§ Problem to work on
Where a line below holds the string "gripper", count it; then give the total without any other words.

§ Data block
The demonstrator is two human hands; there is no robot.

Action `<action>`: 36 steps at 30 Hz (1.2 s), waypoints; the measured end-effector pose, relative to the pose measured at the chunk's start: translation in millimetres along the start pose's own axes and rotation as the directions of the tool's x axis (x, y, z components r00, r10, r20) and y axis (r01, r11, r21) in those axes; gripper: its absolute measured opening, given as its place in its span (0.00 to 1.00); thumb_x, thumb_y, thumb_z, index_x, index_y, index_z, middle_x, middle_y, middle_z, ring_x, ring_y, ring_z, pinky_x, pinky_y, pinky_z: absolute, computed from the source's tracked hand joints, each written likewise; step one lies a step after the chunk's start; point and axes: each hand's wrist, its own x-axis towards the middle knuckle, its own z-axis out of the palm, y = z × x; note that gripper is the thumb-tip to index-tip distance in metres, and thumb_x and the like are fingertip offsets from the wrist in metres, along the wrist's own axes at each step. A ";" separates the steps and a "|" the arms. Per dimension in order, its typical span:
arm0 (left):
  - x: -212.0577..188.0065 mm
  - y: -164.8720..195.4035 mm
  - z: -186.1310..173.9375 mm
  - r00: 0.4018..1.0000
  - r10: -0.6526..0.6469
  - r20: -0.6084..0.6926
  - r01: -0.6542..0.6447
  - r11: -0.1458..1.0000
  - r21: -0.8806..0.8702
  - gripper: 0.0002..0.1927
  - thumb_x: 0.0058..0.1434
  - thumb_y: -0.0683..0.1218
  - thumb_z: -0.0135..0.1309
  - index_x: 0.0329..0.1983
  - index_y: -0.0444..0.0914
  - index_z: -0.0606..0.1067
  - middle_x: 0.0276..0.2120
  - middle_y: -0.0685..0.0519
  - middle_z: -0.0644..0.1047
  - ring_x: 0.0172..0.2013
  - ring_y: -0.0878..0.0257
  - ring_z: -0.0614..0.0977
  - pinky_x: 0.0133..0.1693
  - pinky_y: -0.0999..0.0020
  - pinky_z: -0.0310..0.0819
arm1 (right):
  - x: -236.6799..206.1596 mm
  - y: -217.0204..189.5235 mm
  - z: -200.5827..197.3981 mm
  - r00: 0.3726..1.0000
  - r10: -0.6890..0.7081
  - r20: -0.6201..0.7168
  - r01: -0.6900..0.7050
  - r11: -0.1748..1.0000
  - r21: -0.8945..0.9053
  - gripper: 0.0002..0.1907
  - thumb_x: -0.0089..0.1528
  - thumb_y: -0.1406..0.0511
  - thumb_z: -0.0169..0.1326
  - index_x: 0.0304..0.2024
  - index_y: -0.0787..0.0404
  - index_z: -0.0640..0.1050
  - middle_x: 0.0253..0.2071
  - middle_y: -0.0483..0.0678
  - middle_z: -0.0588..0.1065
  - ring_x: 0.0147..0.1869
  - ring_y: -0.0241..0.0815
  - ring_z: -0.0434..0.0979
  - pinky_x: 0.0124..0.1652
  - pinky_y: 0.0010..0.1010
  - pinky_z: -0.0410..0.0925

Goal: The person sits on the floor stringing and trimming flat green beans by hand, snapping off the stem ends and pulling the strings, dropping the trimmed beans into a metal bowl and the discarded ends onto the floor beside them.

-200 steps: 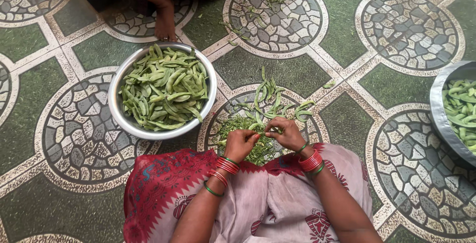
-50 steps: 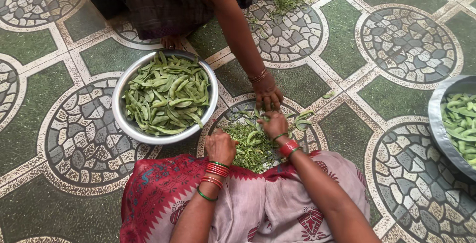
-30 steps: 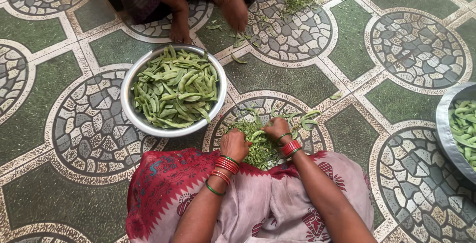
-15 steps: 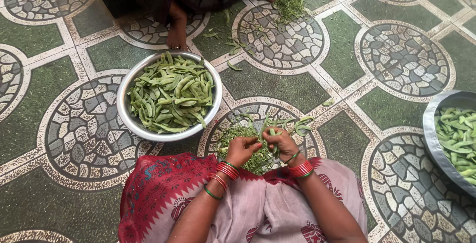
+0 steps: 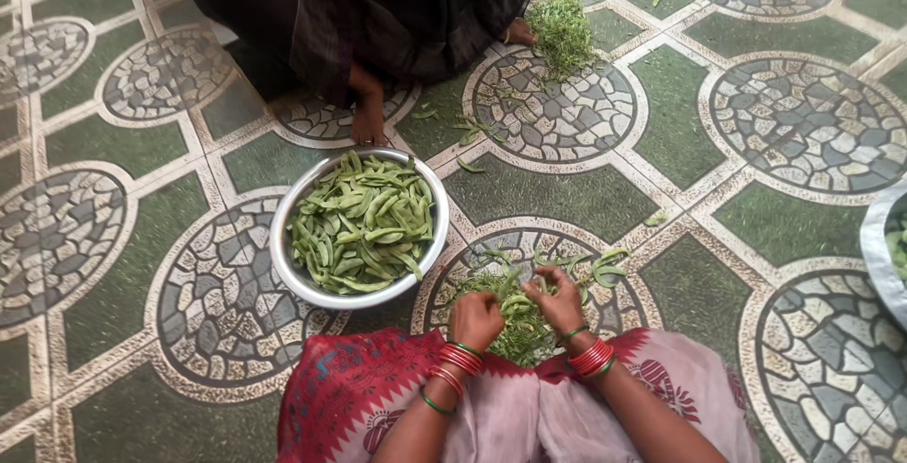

§ Result of this exercise
3